= Required work =
In the listing below, count the lines that contain the string "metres", and state that number without further words.

= Supplied material =
========================

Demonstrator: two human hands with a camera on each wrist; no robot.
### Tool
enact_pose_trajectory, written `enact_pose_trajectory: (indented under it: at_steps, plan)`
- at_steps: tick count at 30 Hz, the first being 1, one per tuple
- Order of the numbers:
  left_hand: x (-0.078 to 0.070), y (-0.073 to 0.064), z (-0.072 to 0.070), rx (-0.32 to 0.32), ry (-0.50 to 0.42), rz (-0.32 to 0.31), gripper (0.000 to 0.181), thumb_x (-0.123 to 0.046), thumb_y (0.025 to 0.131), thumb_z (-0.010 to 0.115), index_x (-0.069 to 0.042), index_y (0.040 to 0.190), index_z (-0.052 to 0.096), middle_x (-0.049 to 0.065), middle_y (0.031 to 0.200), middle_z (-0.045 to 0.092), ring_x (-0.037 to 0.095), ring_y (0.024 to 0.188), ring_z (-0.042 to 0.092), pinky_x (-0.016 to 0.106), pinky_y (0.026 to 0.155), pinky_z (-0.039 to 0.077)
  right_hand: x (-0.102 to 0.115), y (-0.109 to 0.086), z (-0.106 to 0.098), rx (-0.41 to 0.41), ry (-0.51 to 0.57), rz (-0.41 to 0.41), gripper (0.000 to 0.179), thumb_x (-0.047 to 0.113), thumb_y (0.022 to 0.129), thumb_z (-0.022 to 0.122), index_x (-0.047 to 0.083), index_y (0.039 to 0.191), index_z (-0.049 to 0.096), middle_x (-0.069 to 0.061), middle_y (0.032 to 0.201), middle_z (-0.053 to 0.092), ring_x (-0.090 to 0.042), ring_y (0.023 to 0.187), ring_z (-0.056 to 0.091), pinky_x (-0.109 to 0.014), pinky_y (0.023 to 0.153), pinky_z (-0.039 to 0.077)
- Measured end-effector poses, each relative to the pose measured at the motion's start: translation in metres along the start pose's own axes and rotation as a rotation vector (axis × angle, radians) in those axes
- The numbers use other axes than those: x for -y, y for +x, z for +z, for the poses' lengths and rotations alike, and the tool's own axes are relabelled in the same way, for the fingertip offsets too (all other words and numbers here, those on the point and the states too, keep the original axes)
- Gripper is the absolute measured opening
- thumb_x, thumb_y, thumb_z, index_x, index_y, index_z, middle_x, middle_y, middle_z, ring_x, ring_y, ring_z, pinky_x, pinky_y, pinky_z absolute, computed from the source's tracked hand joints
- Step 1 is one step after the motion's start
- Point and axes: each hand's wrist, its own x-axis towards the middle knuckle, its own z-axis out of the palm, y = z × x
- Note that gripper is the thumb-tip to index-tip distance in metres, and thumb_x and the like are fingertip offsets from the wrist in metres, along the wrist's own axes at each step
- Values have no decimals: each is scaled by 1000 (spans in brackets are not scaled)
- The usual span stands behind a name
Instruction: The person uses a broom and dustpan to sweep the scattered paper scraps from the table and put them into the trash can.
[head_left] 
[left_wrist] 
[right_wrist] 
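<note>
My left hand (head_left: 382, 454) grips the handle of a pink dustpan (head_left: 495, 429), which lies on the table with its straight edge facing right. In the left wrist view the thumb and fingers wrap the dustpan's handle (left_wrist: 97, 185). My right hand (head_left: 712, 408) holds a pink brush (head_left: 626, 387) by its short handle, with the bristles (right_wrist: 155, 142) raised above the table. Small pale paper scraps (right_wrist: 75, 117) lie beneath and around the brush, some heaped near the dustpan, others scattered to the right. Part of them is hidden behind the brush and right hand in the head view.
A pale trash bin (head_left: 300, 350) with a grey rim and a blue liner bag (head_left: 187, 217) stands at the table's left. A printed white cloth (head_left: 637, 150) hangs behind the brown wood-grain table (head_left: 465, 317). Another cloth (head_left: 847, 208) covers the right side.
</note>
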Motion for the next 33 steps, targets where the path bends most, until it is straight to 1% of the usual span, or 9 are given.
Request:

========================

= Completed task =
2